L'extension moderne de la cathédrale Saint-Maurice à Angers, réalisée en béton armé, est en bonne voie, avec la dernière touche donnée par les maçons de l'entreprise Albizzati, implantée près de la frontière suisse. À seulement 67 jours de l'inauguration, prévue le 1er février, ils travaillent intensément sur la toiture de cet édifice emblématique, un projet qui s'avère plus complexe qu'initialement prévu.

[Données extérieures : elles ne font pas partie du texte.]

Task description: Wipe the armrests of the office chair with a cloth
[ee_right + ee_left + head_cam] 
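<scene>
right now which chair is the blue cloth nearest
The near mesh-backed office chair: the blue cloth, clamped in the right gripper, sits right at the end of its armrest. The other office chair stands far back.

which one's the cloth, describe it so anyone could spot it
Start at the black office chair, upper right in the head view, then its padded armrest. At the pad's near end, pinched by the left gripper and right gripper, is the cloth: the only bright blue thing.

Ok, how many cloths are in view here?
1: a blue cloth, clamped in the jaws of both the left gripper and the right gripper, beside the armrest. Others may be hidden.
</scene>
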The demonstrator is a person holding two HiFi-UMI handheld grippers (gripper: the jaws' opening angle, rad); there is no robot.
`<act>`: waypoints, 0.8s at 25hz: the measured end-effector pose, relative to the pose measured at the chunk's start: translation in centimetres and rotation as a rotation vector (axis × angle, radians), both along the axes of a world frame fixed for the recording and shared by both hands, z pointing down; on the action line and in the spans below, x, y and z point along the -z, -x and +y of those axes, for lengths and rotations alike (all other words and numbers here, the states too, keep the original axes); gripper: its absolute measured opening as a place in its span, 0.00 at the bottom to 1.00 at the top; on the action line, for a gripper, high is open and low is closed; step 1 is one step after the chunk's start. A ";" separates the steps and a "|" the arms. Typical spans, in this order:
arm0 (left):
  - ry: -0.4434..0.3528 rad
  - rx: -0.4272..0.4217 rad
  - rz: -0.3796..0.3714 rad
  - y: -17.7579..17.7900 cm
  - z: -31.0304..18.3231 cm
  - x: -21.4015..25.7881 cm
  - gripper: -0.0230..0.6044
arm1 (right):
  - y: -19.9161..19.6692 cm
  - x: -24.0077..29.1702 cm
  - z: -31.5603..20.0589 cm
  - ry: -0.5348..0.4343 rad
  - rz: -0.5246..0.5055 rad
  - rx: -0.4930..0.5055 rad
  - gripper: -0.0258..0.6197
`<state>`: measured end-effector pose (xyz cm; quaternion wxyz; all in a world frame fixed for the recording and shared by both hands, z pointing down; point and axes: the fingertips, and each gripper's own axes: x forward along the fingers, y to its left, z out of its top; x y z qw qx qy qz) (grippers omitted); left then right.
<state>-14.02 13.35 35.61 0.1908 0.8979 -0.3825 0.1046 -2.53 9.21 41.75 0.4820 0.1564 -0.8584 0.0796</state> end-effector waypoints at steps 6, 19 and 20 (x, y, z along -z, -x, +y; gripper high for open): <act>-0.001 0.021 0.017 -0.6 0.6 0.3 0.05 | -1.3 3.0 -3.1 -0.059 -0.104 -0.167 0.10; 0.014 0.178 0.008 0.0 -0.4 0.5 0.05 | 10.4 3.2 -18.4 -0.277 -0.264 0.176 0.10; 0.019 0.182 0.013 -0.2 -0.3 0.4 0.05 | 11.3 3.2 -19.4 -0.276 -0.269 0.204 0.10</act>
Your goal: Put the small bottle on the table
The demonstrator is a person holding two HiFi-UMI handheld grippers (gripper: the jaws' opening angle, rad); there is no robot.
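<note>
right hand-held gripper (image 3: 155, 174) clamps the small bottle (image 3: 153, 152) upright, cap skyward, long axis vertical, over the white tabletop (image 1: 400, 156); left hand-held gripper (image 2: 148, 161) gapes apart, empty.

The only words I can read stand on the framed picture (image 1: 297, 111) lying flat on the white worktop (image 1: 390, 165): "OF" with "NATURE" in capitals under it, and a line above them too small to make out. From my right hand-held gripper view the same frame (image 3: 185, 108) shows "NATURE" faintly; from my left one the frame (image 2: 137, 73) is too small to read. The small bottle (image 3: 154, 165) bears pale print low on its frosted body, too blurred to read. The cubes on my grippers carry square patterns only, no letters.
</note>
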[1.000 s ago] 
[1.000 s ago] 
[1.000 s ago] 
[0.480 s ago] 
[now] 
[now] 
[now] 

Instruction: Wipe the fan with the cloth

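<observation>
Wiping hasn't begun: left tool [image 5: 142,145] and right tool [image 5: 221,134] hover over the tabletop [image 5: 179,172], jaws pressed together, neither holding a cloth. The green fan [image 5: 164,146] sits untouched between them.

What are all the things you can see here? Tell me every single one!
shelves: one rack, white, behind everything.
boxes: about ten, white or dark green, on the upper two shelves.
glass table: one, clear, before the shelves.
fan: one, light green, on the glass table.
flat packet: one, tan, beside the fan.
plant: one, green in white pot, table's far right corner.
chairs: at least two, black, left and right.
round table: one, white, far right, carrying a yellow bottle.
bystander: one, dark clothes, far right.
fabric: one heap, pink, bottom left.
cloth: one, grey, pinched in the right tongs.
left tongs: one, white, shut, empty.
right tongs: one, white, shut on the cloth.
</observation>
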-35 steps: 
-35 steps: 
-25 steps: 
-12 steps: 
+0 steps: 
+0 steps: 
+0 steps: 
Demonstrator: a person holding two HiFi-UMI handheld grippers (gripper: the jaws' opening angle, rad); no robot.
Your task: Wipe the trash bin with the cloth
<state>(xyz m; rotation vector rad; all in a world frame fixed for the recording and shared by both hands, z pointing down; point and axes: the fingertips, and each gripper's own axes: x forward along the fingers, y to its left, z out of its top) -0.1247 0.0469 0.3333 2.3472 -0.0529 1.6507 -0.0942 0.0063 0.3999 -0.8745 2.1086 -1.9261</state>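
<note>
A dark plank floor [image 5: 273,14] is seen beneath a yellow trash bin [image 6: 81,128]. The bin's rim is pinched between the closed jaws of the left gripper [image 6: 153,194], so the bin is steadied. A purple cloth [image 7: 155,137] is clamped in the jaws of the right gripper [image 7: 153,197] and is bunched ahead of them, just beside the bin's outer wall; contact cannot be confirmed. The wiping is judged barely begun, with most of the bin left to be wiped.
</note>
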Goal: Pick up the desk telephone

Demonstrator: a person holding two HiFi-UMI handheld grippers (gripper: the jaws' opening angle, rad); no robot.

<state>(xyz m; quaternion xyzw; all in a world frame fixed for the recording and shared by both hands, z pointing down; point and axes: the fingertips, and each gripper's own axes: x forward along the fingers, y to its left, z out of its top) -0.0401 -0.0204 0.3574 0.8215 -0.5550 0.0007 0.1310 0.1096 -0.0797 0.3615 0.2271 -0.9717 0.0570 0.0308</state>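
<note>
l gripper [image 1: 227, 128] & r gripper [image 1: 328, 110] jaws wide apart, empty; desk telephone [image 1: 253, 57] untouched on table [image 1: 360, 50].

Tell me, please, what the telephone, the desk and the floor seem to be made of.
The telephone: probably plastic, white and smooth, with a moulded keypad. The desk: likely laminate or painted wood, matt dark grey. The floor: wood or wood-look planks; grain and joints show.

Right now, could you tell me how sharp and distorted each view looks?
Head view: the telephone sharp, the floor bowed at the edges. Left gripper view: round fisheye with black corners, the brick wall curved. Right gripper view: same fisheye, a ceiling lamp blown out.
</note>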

Depuis que les murs de la galerie contemporaine ont été scellés l'été dernier, les artisans sont désormais perchés sur des échafaudages, loin des curieux Angevins et des touristes désireux d'apercevoir ce projet audacieux, signé de l'architecte japonais Kengo Kuma. Le projet, financé par l'État à hauteur de 4,5 millions d'euros, inclut également des études et des fouilles archéologiques.
Fernando Pereira, l'un des deux chefs de chantier, évoque les réticences initiales de certains passants. Lorsque nous sommes arrivés sur le site en mai dernier, il y avait des avis partagés. Nous avons réussi à convaincre de nombreux opposants en rappelant l'importance de protéger les décors d'origine du portail. Sans cette intervention, les futures générations n'auraient pas pu apprécier l'œuvre comme nous le faisons aujourd'hui.
Ces mots illustrent l'engagement des artisans à marier modernité et respect du patrimoine.
Cette galerie contemporaine, qui promet de devenir un lieu de rencontre et d'échange, est plus qu'une simple extension : elle incarne un dialogue entre l'architecture d'hier et celle de demain. Les Angevins attendent avec impatience le moment où ils pourront découvrir cette nouvelle addition à leur paysage culturel.